George Eliot stayed at Sydney Villas in East Cliff, Dover in the spring of 1855. She set herself a rigorous routine, translating in the mornings, walking up Castle Hill or along the beach in the afternoons, then returning to her lodgings to read and translate again. She wrote in a letter that she was enjoying the "perfect quiet" and "a bright sun shining on cliff and softly rounded hill and fringed sea". 

Charles Dickens was a frequent visitor to East Kent. He knew the Lord Warden Hotel well enough to mention the proprietors - Mr and Mrs Birmingham - in his short piece The Calais Night Mail of 1865. He tells of being in Dover, waiting on board the night packet "for the South-Eastern Train to come down with the Mail". He describes the "many gay eyes of the Marine Parade" twinkling in the distance and then the arrival of the train itself: "A screech, a bell, and two red eyes come gliding down the Admiralty Pier." 

And who could forget the lyrics from The White Cliffs of Dover, written in 1941 by Walter Kent and Nat Burton? Vera Lynn made the words famous with her version in 1942 to lift the spirits of the troops during the Second World War. The song has become a powerful and evocative reminder of 'home', peace and freedom, although we know there never will be bluebirds here (as they are native to north America, not Britain!). 

A golf green surrounded by rough grass and the sea in the distance - golden light and a blue sky.
Royal St George's golf course was the inspiration for Ian Fleming's Royal St Marks in 'Goldfinger'.

Sandwich 

Radical thinker and writer Thomas Paine spent a year at 20 New Street in Sandwich in 1759 trying to make a living as a staymaker - his true vocation was as a writer and by the 1770s he was publishing pamphlets and articles, setting out his revolutionary ideas. He is best known for his Rights of Man but his Common Sense of 1776 had a strong influence on the American Declaration of Independence. His ideas were ahead of his time: not only did he oppose slavery, he also had strong views on what he saw as the inferior position of women.

Recent travel writers have been enchanted by the old town of Sandwich. Paul Theroux, visiting the town in 1982, speaks for them all. He found it "a lovely place surrounded by flat green fields", "still pretty and old-fangled". (The Kingdom by the Sea)

But earlier visitors were less impressed. In 1697, Celia Fiennes found Sandwich "a sad old town" and "run so to decay that except one or two good houses its just like to drop down the whole town" (Through England on a Side Saddle) and Daniel Defoe, passing though 25 years later, called it 'an old decayed, poor, miserable town". (A Tour Through the Whole Island of Great Britain)

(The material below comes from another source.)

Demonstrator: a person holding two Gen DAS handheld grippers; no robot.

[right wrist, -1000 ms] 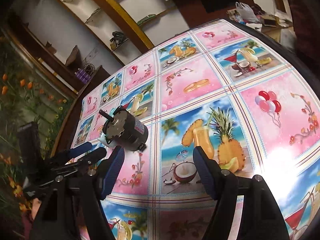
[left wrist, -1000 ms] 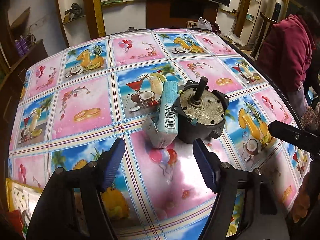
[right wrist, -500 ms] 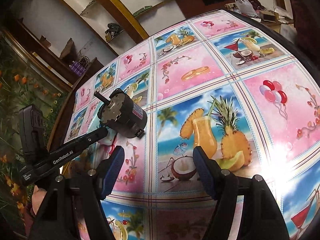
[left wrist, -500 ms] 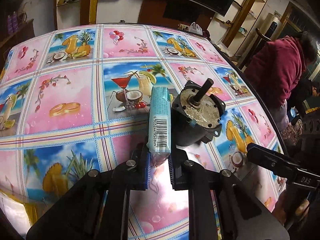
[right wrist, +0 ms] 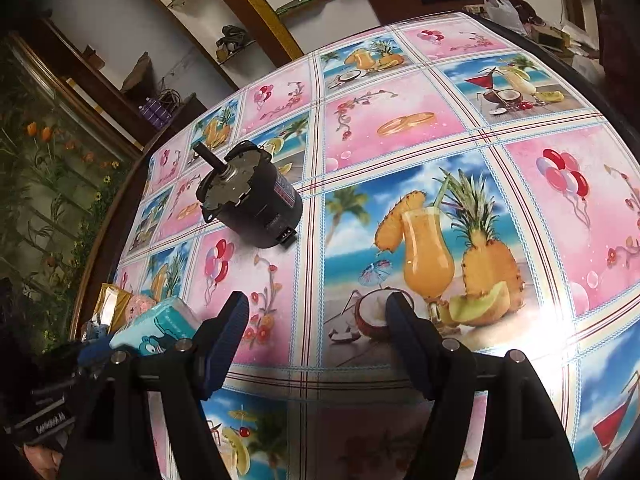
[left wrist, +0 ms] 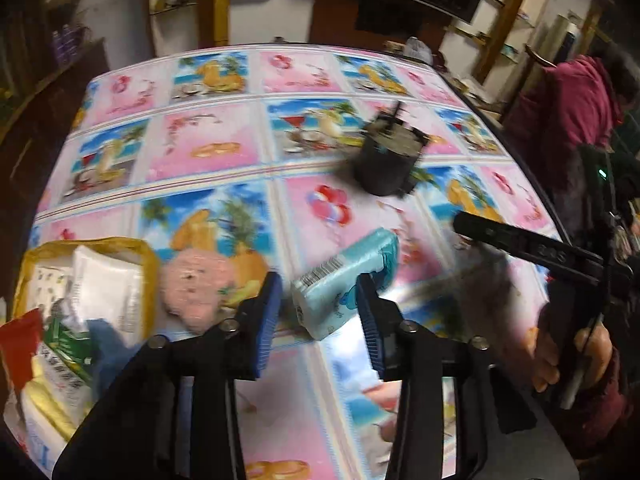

St Peter's Church features in a novel by the author W W Jacobs. At Sunwich Port, published in 1902, uses Sandwich as the inspiration for "the ancient port of Sunwich" in a story of sea captains, rivalry and romance, and opens with a description of the town church which still shares many features with St Peter's today.

Ian Fleming was a frequent visitor to the Guilford Hotel at Sandwich Bay and played golf regularly at Royal St George's. This golf course features in the James Bond book Goldfinger published in 1959, thinly disguised as Royal St Mark's. In a contest which foreshadows the book's final outcome, Bond plays the wealthy gold smuggler, Auric Goldfinger. It is a tense match, but Bond finds time to take his eyes off the game: "he gazed at the glittering distant sea and at the faraway crescent of white cliffs beyond Pegwell Bay..." And Bond's view is clearly Fleming's own that the Sandwich golf course is 'the greatest seaside course in the world'.

The children's writer Rosemary Sutcliff used her historical novel The Lantern Bearers (1959) to recreate Richborough in all its former glory. Set in 410 AD, the year the Romans finally left Britain, the story unfolds against the backdrop of Rutupiae – the Roman fort at Richborough.

Green grass ditches with the remains of Roman walls in the background at Richborough Roman Fort.
Richborough Roman Fort is the setting for Rosemary Sutcliff's 1959 novel 'The Lantern Bearers'.